You should be able to change the tolerance of the optimization method to get a better approximation. That said your error will depend highly upon your interpolant, and grid spacing. The finer the grid the better your spline will fit. Similarly, you might obtain a closer match with a better interpolant function. For example, there’s no reason to expect your function will follow a cubic spline. Sometimes it’s good enough, but often times interpolation is more cosmetic/approximate than anything. We might want to ask ourselves, “should we be interpolating in the first place?”.

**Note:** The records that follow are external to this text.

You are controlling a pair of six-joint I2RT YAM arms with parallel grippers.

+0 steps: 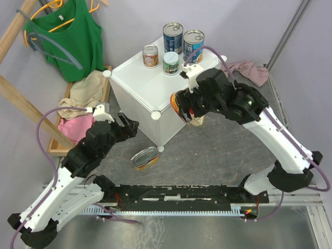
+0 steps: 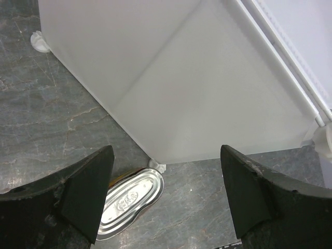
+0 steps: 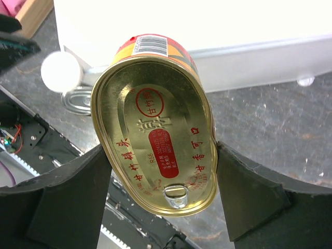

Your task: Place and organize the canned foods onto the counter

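Here the right gripper [image 3: 163, 194] clamps an oval tin [image 3: 155, 140] beside the counter [image 3: 218, 21]; the left gripper [image 2: 166, 192], jaws apart, hovers seemingly near a second tin [image 2: 129, 199].

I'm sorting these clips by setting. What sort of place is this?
Probably a robot test cell staged as a home corner: plain grey partition walls, a white cabinet with cans on it, and a green top hanging on a wooden rack.
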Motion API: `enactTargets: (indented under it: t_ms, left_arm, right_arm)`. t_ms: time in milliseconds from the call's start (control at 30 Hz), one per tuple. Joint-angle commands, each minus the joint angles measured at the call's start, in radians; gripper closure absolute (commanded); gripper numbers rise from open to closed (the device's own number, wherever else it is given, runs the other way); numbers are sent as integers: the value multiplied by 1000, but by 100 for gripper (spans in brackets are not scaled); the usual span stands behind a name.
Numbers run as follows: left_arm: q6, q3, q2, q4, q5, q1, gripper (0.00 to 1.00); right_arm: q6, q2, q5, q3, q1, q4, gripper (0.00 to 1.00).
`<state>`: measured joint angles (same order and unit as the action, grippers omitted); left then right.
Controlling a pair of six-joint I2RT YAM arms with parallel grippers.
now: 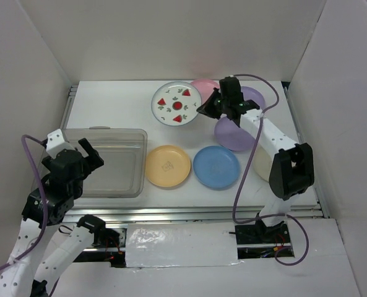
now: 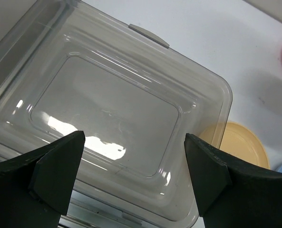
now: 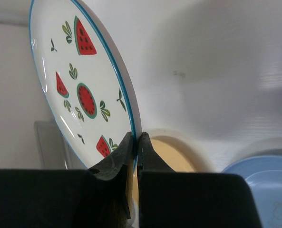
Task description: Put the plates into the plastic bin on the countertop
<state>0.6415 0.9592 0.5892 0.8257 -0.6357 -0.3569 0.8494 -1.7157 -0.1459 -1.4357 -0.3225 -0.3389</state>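
Left gripper (image 2: pixel 133 161) hangs with jaws spread wide; right gripper (image 3: pixel 137 142), reaching far forward, is pinched tight.

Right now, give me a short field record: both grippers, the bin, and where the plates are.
right gripper: shut on the rim of the white round plastic plate with watermelon print, plate tilted
left gripper: open, empty, above the clear rectangular plastic bin
bin contents: no plates
on the white countertop beside bin: yellow-orange round plate, blue round plate
farther back, by right arm: purple round plate, second purple plate, pink plate
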Motion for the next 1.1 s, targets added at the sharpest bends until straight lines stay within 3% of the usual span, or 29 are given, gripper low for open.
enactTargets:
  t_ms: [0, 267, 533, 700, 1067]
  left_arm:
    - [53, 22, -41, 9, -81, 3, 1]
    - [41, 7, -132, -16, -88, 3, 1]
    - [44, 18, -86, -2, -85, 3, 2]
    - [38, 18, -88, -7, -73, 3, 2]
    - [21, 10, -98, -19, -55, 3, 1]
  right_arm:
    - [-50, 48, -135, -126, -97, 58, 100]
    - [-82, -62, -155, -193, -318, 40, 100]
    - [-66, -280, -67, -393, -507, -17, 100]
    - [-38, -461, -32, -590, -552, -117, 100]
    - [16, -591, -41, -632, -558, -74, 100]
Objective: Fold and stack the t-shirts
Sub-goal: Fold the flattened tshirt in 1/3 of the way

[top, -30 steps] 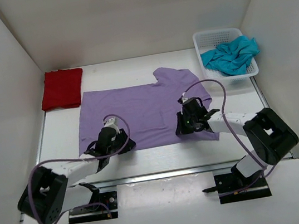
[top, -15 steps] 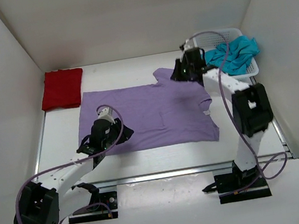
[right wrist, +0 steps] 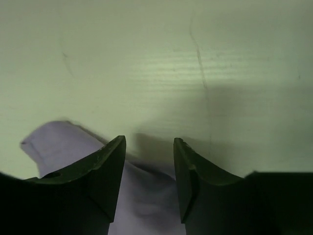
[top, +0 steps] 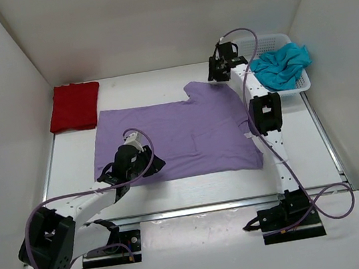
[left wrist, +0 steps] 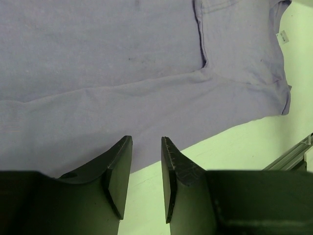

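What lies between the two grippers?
In the top view, the flat-spread lavender purple cloth t-shirt fills the stretch between the left gripper and the right gripper.

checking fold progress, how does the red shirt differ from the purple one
The red t-shirt is folded into a compact rectangle; the purple t-shirt lies spread flat and covers far more area. The red one sits alone at the far left; the purple one lies in the middle with the left gripper and right gripper open at its edges. Both are plain, single-coloured.
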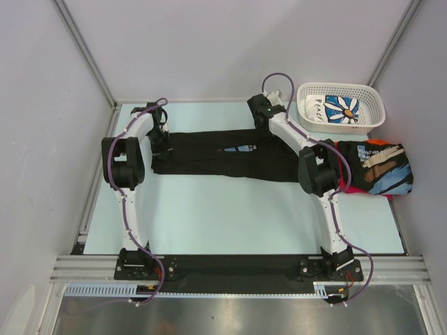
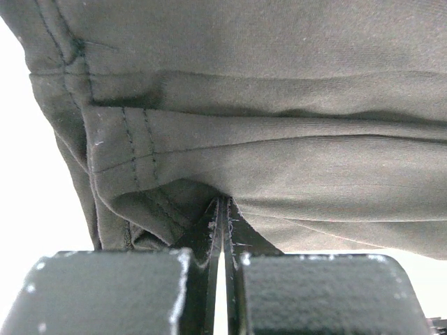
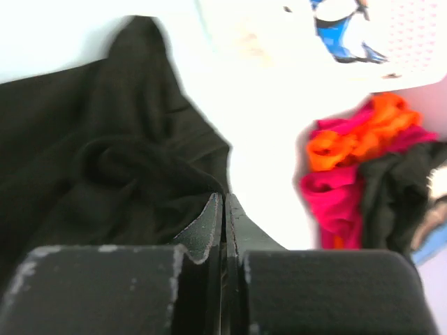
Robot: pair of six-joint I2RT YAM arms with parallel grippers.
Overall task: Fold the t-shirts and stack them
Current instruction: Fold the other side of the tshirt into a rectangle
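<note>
A black t-shirt (image 1: 209,157) lies stretched in a long band across the middle of the table. My left gripper (image 1: 162,143) is at its left end. In the left wrist view the jaws (image 2: 223,202) are shut on a hemmed fold of this shirt (image 2: 279,105). My right gripper (image 1: 260,129) is at the shirt's far edge, right of centre. Its jaws (image 3: 223,197) are shut, with the black cloth (image 3: 105,160) bunched at the tips. A folded black printed t-shirt (image 1: 380,166) lies on a red one (image 1: 349,188) at the right. A white daisy-print t-shirt (image 1: 339,108) sits in the basket.
The white lattice basket (image 1: 377,105) stands at the back right corner, also seen in the right wrist view as the basket (image 3: 419,42). The red shirt (image 3: 335,195) lies close to the right of my right gripper. Grey walls enclose the table on three sides.
</note>
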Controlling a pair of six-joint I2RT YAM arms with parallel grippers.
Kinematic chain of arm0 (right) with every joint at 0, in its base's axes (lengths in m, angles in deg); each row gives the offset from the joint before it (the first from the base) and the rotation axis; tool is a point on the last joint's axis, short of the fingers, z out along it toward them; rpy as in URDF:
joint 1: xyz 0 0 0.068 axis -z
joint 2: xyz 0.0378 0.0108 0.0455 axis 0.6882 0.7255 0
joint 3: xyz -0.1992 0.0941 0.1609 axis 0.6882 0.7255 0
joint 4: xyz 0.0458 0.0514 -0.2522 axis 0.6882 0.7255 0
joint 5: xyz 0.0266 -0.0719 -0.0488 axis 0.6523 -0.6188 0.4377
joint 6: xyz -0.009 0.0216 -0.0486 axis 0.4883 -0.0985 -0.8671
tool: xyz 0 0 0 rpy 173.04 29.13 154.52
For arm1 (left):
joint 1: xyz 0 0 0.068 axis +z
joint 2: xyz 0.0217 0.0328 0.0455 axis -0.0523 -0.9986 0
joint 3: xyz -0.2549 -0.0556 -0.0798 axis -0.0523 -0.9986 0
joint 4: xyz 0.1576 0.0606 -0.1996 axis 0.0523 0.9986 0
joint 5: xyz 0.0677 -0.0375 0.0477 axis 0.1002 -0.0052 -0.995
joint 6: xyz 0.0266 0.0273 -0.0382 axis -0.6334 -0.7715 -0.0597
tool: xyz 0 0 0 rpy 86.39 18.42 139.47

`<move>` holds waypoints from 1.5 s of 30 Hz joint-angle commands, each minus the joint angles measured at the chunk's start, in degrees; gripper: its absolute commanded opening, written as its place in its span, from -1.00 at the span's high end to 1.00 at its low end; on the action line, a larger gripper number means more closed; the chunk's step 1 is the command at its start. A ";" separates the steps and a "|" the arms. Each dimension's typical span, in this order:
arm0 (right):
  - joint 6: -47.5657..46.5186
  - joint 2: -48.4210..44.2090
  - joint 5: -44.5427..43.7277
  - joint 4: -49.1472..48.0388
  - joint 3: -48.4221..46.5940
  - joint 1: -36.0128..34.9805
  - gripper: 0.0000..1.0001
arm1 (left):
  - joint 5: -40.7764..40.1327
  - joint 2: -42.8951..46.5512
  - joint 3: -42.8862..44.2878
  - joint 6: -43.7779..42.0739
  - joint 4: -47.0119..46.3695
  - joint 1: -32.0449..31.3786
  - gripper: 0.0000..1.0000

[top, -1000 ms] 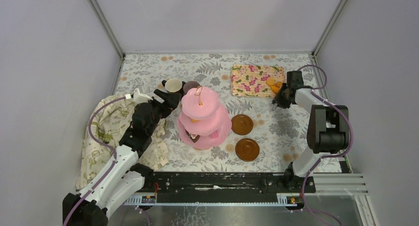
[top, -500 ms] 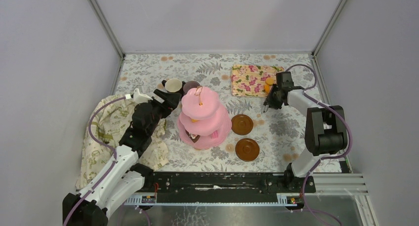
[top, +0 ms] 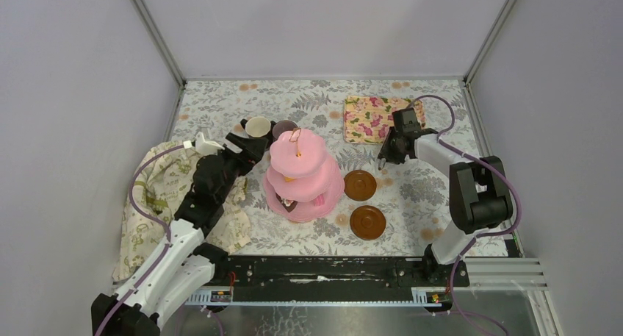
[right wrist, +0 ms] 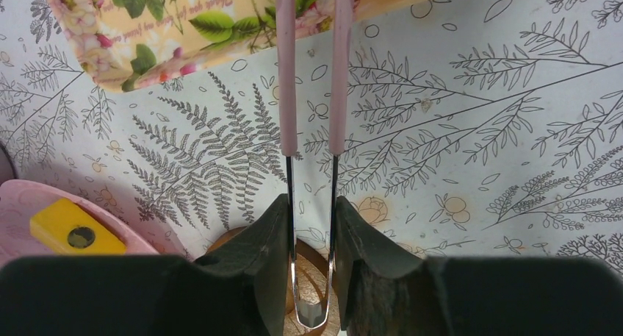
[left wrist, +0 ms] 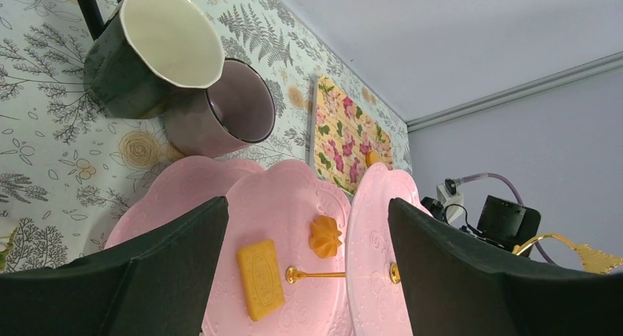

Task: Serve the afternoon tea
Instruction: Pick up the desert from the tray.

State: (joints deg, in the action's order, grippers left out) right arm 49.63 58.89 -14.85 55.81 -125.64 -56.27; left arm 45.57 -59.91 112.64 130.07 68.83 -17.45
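Pink 3-tier stand ctr, 2 mugs behind-L, 2 saucers R.

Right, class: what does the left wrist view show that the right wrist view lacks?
Left wrist only: a cream-lined dark mug, a plain dark mug, an orange swirl sweet. Right wrist only: pink-handled metal tongs clamped in the right gripper, a round brown saucer. Both: the pink tiered cake stand, the rectangular floral tray, the fern-printed table cover.

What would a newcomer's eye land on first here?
The pink three-tier cake stand at mid-table, carrying a few sweets, stands out first. To its right, the right claw grips pink-handled tongs near the floral tray; the open left claw sits left of the stand, by two mugs.
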 commanded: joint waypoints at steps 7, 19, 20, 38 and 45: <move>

Some of the optimization methods benefit from things like derivatives, hessians, etc. I’d reccomend reading through the docs a bit and trying to see what you can come up with for your problem statement. Might get more lift that way. If your function is analytic, you can analytically determine your minima using calculus :D.

Big picture, we are opening up lots of degrees of freedom for us to get things wrong (add error). Barring that, I think I need more information about what you are trying to do. For some reason I think you will want to use Kriging here… But again, if you could specify your exact needs we can probably help you get where you’re trying to go.